What happened was there were certain events in the solar system that required a LOT of complicated math by the earth-centric theorists to explain correctly. But they did explain them. Its not like earth-centric people lived in some kind of cosmic blackhole of ignorance. Their equations did the job they needed them to do.

However, along comes sun-centric, and suddenly equations that took blackboards on top of blackboards to complete could now be done in a few lines. The model was cleaner and smoother, so eventually it was chosen as a better tool for the solar system, not because it was truely more "correct" but it was more "convenient". Keep in mind, the original solar-centric theory wasn't perfect, it had plenty of problems of its own. But these were less severe than the earth-centric ones.


Dnd is the same. 3e is a fine system, but we all know there are a few cases with those blackboards full of headaches it causes. However, we've all gamed with it for years so its obviously done its job. However, if 4e provides a cleaner, better way of providing this enjoyment, then its a good next step and we should adopt it.
 


Gundark said:
Anyhow back to the topic at hand...Was 3e fundamentaly flawed and WotC knew it and contintued to work with a seriously flawed ruleset...Or is this just the designers trying to convert us to 4e? Or what degree of in-between is there?

Most of the other posters echo my own thoughts: that as you develop something, you learn about it. Eventually, you think of better ways to do something. It might take mnutes, it might take years for certain ideas and problems to reveal themselves and then longer to fix them.
 

Gundark said:
Anyhow back to the topic at hand...Was 3e fundamentaly flawed and WotC knew it and contintued to work with a seriously flawed ruleset...Or is this just the designers trying to convert us to 4e? Or what degree of in-between is there?
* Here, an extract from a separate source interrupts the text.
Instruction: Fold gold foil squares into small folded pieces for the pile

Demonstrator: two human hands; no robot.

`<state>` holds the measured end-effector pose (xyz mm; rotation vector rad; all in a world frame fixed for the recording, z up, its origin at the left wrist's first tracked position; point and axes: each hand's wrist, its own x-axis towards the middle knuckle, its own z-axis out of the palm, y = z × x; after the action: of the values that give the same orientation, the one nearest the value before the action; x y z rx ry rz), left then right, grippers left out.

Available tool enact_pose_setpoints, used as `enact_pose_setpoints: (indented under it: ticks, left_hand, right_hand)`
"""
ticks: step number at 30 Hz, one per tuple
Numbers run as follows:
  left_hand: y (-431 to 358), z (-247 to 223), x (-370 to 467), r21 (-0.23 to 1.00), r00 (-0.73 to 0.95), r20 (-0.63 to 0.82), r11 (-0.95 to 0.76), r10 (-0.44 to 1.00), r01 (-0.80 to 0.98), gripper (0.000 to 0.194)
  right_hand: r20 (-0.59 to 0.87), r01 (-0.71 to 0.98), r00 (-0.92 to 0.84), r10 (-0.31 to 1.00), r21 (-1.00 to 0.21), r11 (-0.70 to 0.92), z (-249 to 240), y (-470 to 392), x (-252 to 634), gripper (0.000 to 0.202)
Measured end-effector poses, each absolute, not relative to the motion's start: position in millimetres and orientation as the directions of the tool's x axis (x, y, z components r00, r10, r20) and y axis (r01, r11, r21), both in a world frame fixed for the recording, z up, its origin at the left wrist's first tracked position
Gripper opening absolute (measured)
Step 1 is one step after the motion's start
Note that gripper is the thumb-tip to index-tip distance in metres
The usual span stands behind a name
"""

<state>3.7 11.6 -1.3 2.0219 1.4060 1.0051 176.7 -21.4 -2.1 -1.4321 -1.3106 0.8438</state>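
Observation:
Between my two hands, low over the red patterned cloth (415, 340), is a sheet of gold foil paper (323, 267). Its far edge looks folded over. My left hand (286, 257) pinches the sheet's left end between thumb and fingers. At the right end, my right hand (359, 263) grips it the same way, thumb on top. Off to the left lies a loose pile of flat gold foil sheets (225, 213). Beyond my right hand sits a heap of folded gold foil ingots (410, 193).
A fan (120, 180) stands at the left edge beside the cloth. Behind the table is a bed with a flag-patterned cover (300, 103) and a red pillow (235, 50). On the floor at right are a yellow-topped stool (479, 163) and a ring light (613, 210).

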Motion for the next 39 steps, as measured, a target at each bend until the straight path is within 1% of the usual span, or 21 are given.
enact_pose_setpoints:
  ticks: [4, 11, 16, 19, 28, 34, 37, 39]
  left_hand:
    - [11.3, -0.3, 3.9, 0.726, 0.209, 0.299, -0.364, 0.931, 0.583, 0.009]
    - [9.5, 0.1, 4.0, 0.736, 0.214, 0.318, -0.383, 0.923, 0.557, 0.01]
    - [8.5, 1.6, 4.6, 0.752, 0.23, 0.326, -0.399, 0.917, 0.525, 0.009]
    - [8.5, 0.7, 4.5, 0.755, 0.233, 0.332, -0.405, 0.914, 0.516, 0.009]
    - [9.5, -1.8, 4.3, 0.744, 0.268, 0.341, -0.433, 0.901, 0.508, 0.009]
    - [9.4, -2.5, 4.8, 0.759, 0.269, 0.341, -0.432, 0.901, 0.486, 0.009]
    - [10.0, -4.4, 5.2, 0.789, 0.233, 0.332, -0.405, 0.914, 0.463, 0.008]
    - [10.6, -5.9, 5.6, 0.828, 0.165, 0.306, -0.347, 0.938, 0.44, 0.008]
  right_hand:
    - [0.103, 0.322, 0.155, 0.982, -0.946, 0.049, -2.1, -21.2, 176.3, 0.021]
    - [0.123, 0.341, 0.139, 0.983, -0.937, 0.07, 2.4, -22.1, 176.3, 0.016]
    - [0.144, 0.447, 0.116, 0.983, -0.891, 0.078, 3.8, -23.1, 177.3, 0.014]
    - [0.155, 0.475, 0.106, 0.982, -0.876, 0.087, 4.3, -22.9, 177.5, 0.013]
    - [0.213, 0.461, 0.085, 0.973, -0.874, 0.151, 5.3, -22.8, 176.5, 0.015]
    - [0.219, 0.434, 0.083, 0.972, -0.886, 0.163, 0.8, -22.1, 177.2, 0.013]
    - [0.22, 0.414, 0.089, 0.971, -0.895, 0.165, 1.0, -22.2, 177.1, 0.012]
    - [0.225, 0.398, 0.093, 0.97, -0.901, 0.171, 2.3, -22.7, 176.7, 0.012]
I think, to be fair, it's hard to separate the two.

Comments by designers in various venues make it pretty clear that there are elements of the 3e design that had major differences with. The design staff has changed over the years; I think part of the criticisms stem from differences in philosophy.

A lot of these criticisms are, frankly, things that I have NEVER seen be a problem in my home game, but I could see arising in the RPGA. I remember Sean Reynolds commenting in defense of the (fundamntally flawed ;) ) ECL rules that they were written to be so restrictive because they had to take into account the most abusive players.

To me, this means that the system as played by an average group will be less than optimal, because the game is written to the "most munchkin common denominator".

This will continue to be the case for 4e (and 5e and 6e). New editions are never going to make a game fit your playstyle exactly, and the notion that there exists and "objectively pure" game is faulty. The thing you eventually have to do is find a game and/or edition that fits your groups playstyle close enough, and then make it your own.

Edit: THAT SAID, jumping back to the idea of "differences of philosophy", I would not dismiss at all the notion that the designers would sell their decisions as improvements as they shift into "marketing mode".